This process of alternate stimulation and retardation was called in the Western alchemical condition solve et coagula.

Because we are stimulating the brain and nervous system, and not just pouring from one beaker to another, we are forced to use psychological and emotional methods to stimulate the brain and nervous system, which in turn will stimulate the glandular system in an exact way, producing the exact changes we wish to produce.

Suppose that we know exactly what it is we want to do. Suppose we know, in other words, a method, an exact strategy for change.

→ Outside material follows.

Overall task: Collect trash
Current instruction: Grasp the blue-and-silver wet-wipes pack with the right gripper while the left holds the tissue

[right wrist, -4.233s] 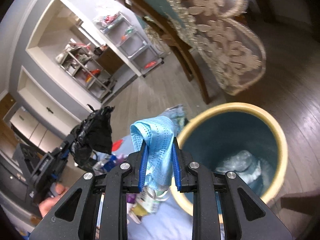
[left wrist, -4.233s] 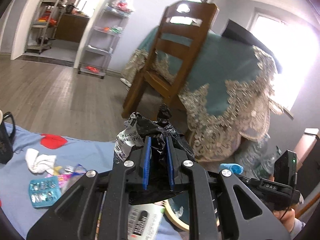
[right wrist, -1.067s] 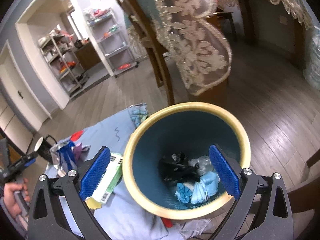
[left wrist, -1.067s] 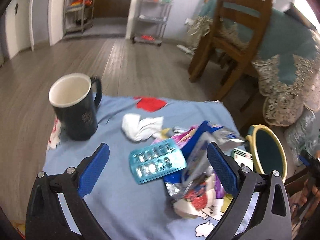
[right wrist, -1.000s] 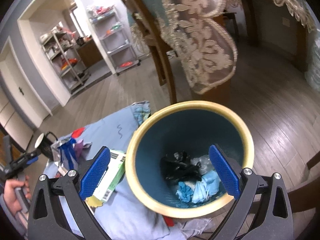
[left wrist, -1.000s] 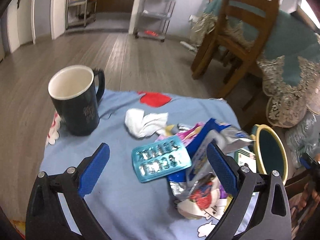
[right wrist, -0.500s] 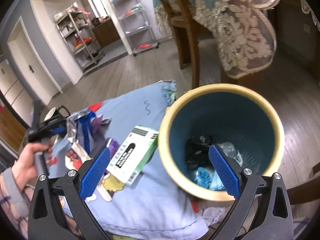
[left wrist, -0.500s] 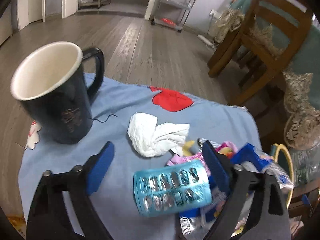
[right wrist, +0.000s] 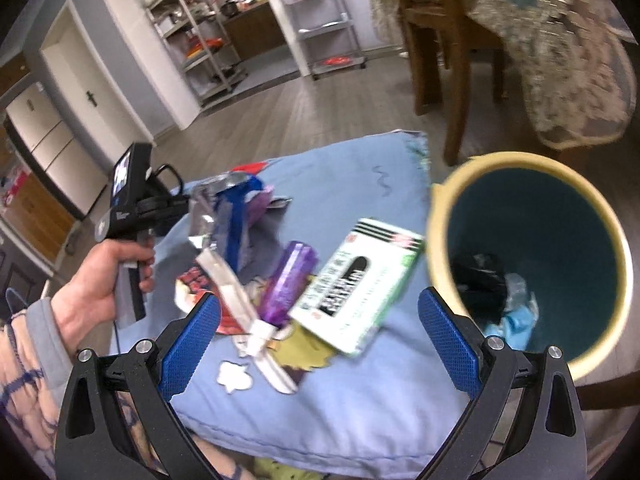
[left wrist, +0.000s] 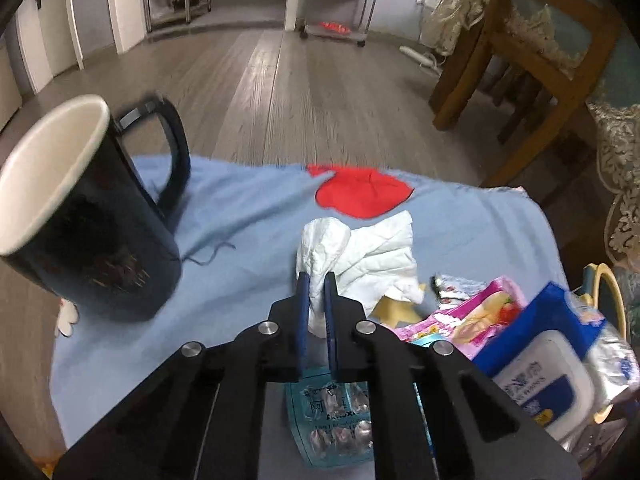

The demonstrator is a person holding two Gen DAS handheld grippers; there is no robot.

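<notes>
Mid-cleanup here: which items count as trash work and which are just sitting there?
Job: crumpled tissue pinched in the left gripper; bin; green-and-white box; purple wrapper; blister pack.
Bystanders: mug, chair.

A crumpled white paper tissue [left wrist: 356, 256] lies on the blue cloth, its near end pinched between the closed blue pads of the left gripper [left wrist: 316, 308]. Just beside it lie a pink snack wrapper [left wrist: 460, 320], a blue wet-wipe pack [left wrist: 548, 364] and a turquoise pill blister [left wrist: 336, 424]. A round yellow-rimmed teal trash bin [right wrist: 448, 216] stands at the cloth's edge, holding black and light-blue scraps.
</notes>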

If we were ordinary in our approach and we followed some cookbook or other we would psychologically stimulate thoughts and emotions which would in turn stimulate and retard chemical and electrical processes in the machine.

We are supposing in this case that the deeper internal transmutation is a product of the machine's change, but the fact is that we do not wish to change the machine directly at all; we wish to use changes in the machine as a roadmap, bu which we can follow a much deeper inner change.

Alchemy is not a way of producing change in the machine; it is a way of notating change as it occurs.

If we were to follow the indications of alchemy, trying to artificially produce alchemical results directly in the machine without the deeper internal change of which they are only a reflection, we would not see real results; just changing the temperature of the thermometer does not change the temperature of the body.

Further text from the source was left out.